*** PROVIDED ENTRIES

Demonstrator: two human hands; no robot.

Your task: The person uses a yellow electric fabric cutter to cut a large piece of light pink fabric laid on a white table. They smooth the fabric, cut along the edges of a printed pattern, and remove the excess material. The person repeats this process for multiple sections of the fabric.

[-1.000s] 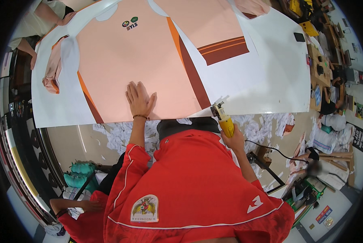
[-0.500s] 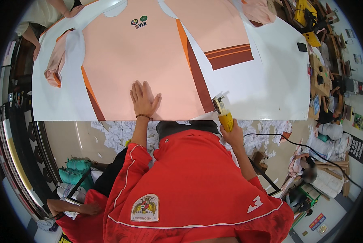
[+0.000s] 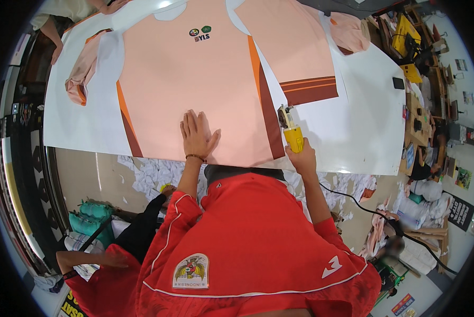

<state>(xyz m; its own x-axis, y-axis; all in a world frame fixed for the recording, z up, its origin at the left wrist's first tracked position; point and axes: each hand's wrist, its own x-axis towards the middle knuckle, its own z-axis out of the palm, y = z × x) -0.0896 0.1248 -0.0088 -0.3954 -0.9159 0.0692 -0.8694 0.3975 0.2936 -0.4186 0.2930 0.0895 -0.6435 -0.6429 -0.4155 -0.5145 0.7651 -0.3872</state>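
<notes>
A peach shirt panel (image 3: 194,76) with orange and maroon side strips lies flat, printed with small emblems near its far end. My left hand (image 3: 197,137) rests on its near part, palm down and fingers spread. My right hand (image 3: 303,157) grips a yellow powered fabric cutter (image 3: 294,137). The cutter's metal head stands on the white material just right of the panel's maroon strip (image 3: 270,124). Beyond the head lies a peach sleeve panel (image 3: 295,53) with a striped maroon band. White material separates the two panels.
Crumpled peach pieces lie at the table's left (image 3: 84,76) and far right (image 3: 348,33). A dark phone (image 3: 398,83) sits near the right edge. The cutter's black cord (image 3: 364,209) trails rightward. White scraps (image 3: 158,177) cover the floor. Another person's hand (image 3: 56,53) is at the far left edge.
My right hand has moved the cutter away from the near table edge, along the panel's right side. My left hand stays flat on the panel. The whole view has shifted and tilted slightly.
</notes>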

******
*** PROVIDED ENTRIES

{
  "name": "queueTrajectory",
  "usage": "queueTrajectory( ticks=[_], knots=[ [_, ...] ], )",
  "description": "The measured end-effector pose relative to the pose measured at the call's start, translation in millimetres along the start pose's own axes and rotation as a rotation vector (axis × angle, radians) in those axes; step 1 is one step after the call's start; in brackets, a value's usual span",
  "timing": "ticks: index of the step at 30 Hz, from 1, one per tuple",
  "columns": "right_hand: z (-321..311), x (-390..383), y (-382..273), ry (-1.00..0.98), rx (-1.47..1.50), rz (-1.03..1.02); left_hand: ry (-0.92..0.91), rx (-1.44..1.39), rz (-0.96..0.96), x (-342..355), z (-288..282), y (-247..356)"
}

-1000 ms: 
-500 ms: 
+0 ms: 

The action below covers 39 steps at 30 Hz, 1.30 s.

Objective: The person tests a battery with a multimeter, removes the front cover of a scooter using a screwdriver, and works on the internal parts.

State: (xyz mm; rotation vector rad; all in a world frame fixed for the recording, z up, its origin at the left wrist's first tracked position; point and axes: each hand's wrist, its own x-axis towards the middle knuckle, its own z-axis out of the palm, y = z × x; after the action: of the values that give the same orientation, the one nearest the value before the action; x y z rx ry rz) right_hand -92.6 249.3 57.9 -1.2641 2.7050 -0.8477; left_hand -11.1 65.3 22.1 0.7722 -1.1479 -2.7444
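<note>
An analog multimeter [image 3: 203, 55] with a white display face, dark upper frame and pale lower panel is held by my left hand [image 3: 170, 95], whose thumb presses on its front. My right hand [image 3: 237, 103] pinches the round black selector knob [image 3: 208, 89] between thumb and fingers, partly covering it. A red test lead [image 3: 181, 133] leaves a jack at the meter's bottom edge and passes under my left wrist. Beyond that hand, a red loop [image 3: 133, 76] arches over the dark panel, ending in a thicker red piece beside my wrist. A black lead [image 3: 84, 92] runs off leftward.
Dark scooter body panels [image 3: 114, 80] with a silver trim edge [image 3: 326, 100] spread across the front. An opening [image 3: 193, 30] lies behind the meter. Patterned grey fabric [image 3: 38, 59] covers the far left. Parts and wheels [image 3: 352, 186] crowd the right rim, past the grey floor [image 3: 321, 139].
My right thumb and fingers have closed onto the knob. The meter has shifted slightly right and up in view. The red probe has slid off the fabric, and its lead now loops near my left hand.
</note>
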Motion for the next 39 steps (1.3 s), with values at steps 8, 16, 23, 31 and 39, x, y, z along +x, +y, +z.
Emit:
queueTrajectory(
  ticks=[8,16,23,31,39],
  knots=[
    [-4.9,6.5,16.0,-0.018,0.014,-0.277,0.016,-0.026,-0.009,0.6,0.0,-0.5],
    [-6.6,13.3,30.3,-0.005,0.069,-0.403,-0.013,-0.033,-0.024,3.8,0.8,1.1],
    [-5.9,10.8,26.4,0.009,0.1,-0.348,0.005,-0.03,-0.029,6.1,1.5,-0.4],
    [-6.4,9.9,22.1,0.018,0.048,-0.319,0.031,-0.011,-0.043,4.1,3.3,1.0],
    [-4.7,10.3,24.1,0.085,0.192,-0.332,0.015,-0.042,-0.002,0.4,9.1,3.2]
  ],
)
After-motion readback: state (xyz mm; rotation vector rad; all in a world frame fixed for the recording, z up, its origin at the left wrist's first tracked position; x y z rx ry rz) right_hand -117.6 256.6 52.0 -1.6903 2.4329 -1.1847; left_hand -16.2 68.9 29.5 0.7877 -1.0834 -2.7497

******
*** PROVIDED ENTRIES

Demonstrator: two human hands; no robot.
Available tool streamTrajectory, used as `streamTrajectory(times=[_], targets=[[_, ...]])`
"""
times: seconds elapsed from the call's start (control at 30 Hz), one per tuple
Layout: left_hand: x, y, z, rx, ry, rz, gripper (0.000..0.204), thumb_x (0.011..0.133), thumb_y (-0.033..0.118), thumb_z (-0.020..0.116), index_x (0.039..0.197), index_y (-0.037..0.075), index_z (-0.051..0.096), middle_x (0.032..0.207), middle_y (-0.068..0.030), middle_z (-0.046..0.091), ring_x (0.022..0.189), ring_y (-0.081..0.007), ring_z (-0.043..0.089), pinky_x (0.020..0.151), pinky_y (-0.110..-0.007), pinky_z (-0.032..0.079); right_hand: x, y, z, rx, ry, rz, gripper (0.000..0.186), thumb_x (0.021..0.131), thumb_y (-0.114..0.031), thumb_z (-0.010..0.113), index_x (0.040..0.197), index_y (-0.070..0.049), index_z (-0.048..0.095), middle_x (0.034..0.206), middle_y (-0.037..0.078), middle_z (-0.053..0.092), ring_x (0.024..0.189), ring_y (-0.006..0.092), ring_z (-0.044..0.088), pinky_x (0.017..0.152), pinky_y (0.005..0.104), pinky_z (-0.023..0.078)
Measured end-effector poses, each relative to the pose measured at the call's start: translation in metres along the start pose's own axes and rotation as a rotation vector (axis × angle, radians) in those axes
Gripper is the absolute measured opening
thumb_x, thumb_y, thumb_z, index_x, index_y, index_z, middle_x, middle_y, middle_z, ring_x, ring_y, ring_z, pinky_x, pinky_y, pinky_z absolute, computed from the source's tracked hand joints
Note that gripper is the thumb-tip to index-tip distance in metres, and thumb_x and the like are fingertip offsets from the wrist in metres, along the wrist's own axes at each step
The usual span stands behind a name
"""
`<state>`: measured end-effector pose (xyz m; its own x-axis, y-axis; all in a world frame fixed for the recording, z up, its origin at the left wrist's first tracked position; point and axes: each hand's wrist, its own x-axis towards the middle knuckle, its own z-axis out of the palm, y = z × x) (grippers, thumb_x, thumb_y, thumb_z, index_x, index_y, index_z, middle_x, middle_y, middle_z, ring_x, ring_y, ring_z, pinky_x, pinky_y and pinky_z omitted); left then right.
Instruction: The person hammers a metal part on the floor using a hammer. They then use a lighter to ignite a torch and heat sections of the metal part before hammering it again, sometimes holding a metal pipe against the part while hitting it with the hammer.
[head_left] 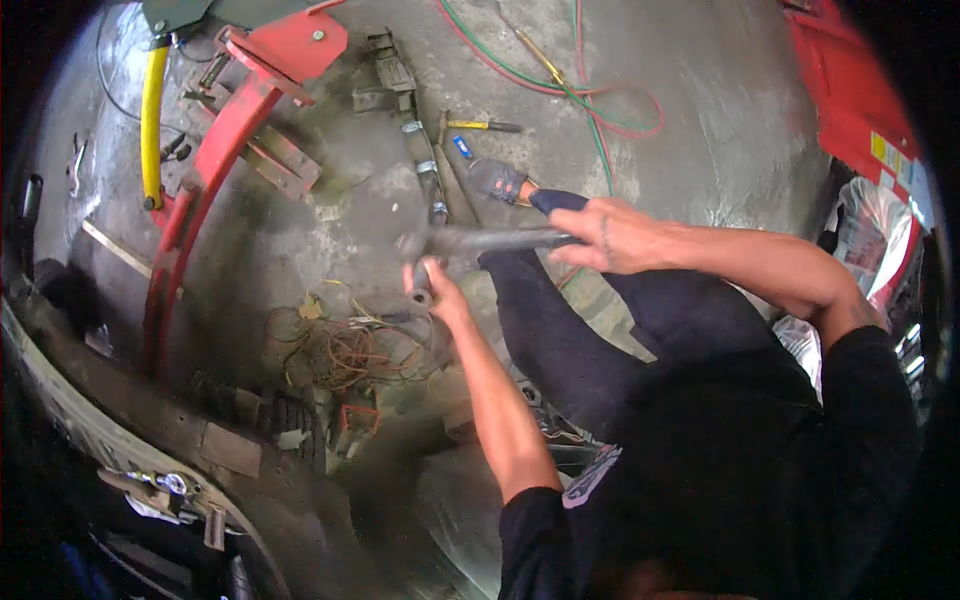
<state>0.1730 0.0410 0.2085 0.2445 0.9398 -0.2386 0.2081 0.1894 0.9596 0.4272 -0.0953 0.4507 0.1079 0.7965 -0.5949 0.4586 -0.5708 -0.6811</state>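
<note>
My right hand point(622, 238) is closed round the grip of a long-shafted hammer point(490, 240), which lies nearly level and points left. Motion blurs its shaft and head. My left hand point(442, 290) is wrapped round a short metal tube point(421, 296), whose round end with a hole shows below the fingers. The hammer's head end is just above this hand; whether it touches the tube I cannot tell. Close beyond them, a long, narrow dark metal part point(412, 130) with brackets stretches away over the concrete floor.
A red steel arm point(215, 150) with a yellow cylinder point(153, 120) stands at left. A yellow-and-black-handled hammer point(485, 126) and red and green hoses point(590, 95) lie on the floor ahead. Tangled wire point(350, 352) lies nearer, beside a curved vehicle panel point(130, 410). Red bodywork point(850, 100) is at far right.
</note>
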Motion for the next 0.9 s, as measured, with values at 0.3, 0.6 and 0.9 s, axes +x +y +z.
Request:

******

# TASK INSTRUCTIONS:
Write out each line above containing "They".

# TASK RESPONSE:
Your task: The person uses a yellow electric fabric cutter to cut a large piece of light pink fabric laid on a white table. They smooth the fabric, cut along the edges of a printed pattern, and remove the excess material. The person repeats this process for multiple sections of the fabric.
Instruction: The person hammers a metal part on the floor using a hammer. They then use a lighter to ignite a torch and heat sections of the metal part before hammering it again, sometimes holding a metal pipe against the part while hitting it with the hammer.

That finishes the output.